In this report we aim to investigate which types of storm events are the most harmful with respect to the population heath. We are also interested in which type of storm events that have the greatest economic consequences.
For this analysis, we will utilize the dataset from the U.S. National Oceanic and Atmospheric Administration’s (NOAA) storm database. However, the dataset consists of records with invalid field and some cleaning will have to be done to the dataset before we can utilize the dataset for the analysis.
Global Settings
echo = TRUE # Always make code visible
options(scipen = 1) # Turn off scientific notations for numbers
library(ggplot2)
library(RColorBrewer)
library(stringr)
library(scales)
suppressMessages(library(dplyr))
suppressMessages(library(R.utils))
Download and extract the storm dataset file. The code has been commented off as it is required only to run once to download and uncompress the dataset. The code has been included for others to reproduce the same result.

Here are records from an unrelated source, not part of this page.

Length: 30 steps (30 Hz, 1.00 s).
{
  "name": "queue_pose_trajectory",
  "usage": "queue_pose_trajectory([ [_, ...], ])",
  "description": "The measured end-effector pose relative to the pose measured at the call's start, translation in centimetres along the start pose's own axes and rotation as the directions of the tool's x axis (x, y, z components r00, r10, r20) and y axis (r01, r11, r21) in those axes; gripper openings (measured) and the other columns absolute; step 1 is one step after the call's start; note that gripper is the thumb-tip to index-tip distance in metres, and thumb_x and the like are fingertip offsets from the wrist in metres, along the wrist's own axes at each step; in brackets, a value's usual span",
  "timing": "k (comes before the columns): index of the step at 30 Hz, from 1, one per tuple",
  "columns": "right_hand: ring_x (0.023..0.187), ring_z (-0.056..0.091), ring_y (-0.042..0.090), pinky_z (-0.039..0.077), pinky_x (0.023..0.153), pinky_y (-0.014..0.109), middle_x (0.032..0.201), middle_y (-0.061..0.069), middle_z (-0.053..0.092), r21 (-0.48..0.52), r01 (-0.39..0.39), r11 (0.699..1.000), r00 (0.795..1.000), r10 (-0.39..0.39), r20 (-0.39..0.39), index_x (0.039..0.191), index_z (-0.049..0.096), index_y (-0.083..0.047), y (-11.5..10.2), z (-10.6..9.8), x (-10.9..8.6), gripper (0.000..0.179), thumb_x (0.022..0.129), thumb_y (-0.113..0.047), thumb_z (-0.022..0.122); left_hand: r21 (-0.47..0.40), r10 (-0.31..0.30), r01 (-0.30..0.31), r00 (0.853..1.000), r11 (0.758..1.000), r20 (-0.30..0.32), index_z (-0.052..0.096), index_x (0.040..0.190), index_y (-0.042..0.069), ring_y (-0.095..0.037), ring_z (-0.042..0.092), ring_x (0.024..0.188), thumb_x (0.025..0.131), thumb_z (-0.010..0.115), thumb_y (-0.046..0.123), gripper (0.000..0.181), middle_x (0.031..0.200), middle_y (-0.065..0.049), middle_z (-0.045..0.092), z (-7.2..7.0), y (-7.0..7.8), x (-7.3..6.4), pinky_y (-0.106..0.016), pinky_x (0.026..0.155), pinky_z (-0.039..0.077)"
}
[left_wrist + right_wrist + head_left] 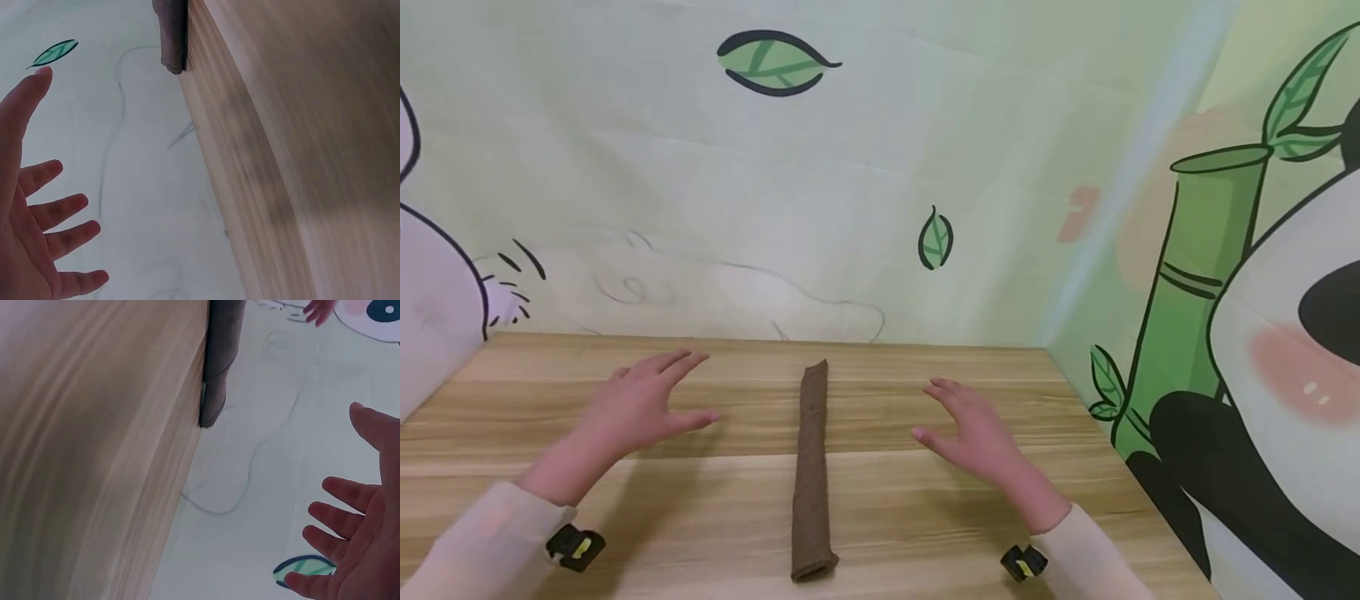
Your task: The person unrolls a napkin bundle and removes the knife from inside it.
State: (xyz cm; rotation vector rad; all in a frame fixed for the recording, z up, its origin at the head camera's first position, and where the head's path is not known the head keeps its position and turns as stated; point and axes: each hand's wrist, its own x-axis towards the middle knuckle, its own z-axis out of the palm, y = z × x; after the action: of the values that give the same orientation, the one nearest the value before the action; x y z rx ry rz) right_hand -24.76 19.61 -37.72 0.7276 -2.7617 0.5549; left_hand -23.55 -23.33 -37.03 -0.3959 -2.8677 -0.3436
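Observation:
A long brown rolled-up cloth (pixel 812 475) lies lengthwise near the middle of the wooden table (pixel 730 517), its near end showing a folded opening. To its left, my left hand (pixel 638 408) hovers above the tabletop, fingers extended and thumb apart. On the other side my right hand (pixel 981 433) is held up in much the same way, palm turned inward. Both hands are apart from the roll and hold nothing. Spread fingers of the left hand (pixel 28 250) show in the left wrist view, and the roll (pixel 219 356) appears at the top of the right wrist view.
Behind the table rises a pale green wall covering (pixel 850 167) printed with leaves. A printed panda (pixel 1285 375) and bamboo stalk (pixel 1195 250) cover the right side. Small black devices sit at both wrists, one by the left cuff (pixel 576 547).

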Motion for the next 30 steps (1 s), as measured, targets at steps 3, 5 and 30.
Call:
queue_pose_trajectory([
  [3, 0.138, 0.053, 0.045, 0.044, 0.113, 0.063, 0.147, 0.02, 0.059, 0.03, 0.038, 0.999, 0.999, -0.037, -0.004, 0.139, 0.06, -0.001, -1.0, 0.4, -0.5, 0.059, 0.092, -0.033, 0.075, -0.068, 0.028, -0.027, 1.0, 0.997, 0.008, 0.049, 0.15, 0.008, -0.055, 0.052, 0.132, 0.089, 0.074, 0.055, 0.081, 0.148, -0.03, 0.052, 0.3, 0.8, 0.0, -0.073, 0.104, 0.044],
  [5, 0.135, 0.056, 0.043, 0.046, 0.112, 0.061, 0.144, 0.019, 0.062, 0.046, 0.06, 0.997, 0.998, -0.06, -0.006, 0.137, 0.062, -0.001, -1.6, 0.6, -0.8, 0.056, 0.091, -0.031, 0.076, -0.104, 0.064, -0.063, 0.998, 0.993, 0.002, 0.051, 0.148, 0.007, -0.054, 0.055, 0.13, 0.091, 0.074, 0.048, 0.074, 0.145, -0.03, 0.055, 0.7, 1.3, 0.1, -0.069, 0.102, 0.048],
  [30, 0.13, 0.062, 0.028, 0.051, 0.112, 0.044, 0.134, 0.009, 0.068, 0.158, 0.237, 0.959, 0.948, -0.263, 0.179, 0.129, 0.067, -0.01, -7.0, 4.6, -1.7, 0.038, 0.095, -0.028, 0.073, -0.202, 0.267, -0.264, 0.964, 0.943, -0.014, 0.066, 0.131, 0.003, -0.043, 0.067, 0.119, 0.095, 0.072, 0.026, 0.042, 0.13, -0.023, 0.069, 5.0, 5.9, 1.1, -0.058, 0.1, 0.055],
])
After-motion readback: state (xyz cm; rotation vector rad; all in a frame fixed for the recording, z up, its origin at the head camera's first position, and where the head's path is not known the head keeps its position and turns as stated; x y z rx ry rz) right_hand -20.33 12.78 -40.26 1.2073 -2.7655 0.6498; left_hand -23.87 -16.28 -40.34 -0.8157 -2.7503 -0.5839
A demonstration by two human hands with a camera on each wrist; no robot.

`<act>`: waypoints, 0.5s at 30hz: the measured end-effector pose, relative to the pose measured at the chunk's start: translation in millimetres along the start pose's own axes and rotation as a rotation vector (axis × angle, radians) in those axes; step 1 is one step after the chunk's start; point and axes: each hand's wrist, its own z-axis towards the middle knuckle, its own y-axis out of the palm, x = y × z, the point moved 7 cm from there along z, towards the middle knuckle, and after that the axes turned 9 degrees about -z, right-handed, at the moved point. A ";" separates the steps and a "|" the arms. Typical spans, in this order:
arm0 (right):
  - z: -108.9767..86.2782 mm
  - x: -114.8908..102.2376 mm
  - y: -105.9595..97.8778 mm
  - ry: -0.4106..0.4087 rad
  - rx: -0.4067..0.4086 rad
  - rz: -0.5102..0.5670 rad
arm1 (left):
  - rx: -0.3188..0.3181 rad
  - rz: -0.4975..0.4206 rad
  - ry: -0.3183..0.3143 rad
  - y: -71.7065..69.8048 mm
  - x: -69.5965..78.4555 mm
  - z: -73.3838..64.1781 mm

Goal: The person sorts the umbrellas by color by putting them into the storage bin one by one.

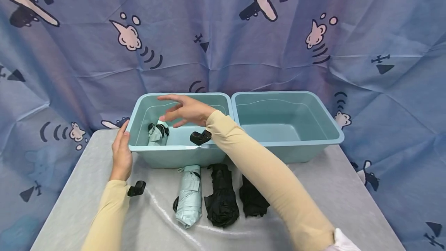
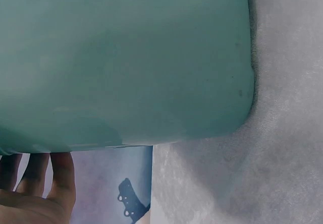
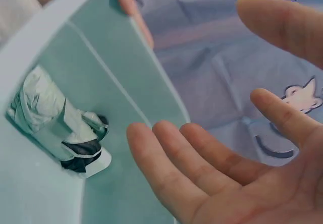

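My right hand [image 1: 189, 111] hovers above the left light-green bin [image 1: 181, 158], fingers spread and holding nothing. Inside that bin, below and left of the hand, a folded pale-green umbrella [image 1: 158, 135] with a dark band lies against the left end. The right wrist view shows this umbrella [image 3: 55, 118] beside the spread fingers [image 3: 166, 168]. My left hand [image 1: 122, 154] rests against the bin's left rim with its fingers fairly straight. In the left wrist view, the left fingers [image 2: 61, 176] touch the edge of the bin wall [image 2: 126, 72].
A second light-green bin [image 1: 287, 143] adjoins on the right. In front lie a folded pale-green umbrella [image 1: 189, 197], a folded black umbrella [image 1: 222, 200] and another black folded bundle [image 1: 252, 198] partly behind my right sleeve. A patterned blue curtain [image 1: 223, 42] hangs behind the grey table [image 1: 150, 220].
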 end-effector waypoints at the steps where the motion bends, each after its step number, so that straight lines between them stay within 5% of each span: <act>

# download.file("http://d396qusza40orc.cloudfront.net/repdata%2Fdata%2FStormData.csv.bz2",
# destfile="storm.csv.bz2")
# bunzip2("storm.csv.bz2", overwrite=T, remove=F)
Load the storm dataset file into memory
storm_data <- read.csv("storm.csv", sep = ",")
From the information available in the code table, we know that the field INJURIES, FATALITIES and EVTYPE are required for the analysis.
dim(storm_data)
## [1] 902297 37
# filter out invalid record, accept only valid injuries and fatalities number
storm <- filter(storm_data, INJURIES > 0 & FATALITIES > 0)
# Convert EVTYPE to caps as some records have mixed lower and upper case.
storm$EVTYPE <- toupper(storm$EVTYPE)
# keep only required column and add a type for injuries/fatalities
injuries <- select(storm, EVTYPE, total = INJURIES)
injuries <- mutate(injuries, type = "Injuries" )
fatalities <- select(storm, EVTYPE, total = FATALITIES)
fatalities <- mutate(fatalities, type = "Fatalities" )
# top 5 injuries
injuries_grp <- summarise(group_by(injuries, type, EVTYPE), total = sum(total))
injuries_grp <- arrange(injuries_grp, desc(total))
injuries_grp <- top_n(injuries_grp, 5)
## Selecting by total
# top 5 fatalities
fatalities_grp <- summarise(group_by(fatalities, type, EVTYPE), total = sum(total))
fatalities_grp <- arrange(fatalities_grp, desc(total))
fatalities_grp <- top_n(fatalities_grp, 5)
## Selecting by total
# combine top 5 fatalities and injuries
health <- rbind(injuries_grp,fatalities_grp)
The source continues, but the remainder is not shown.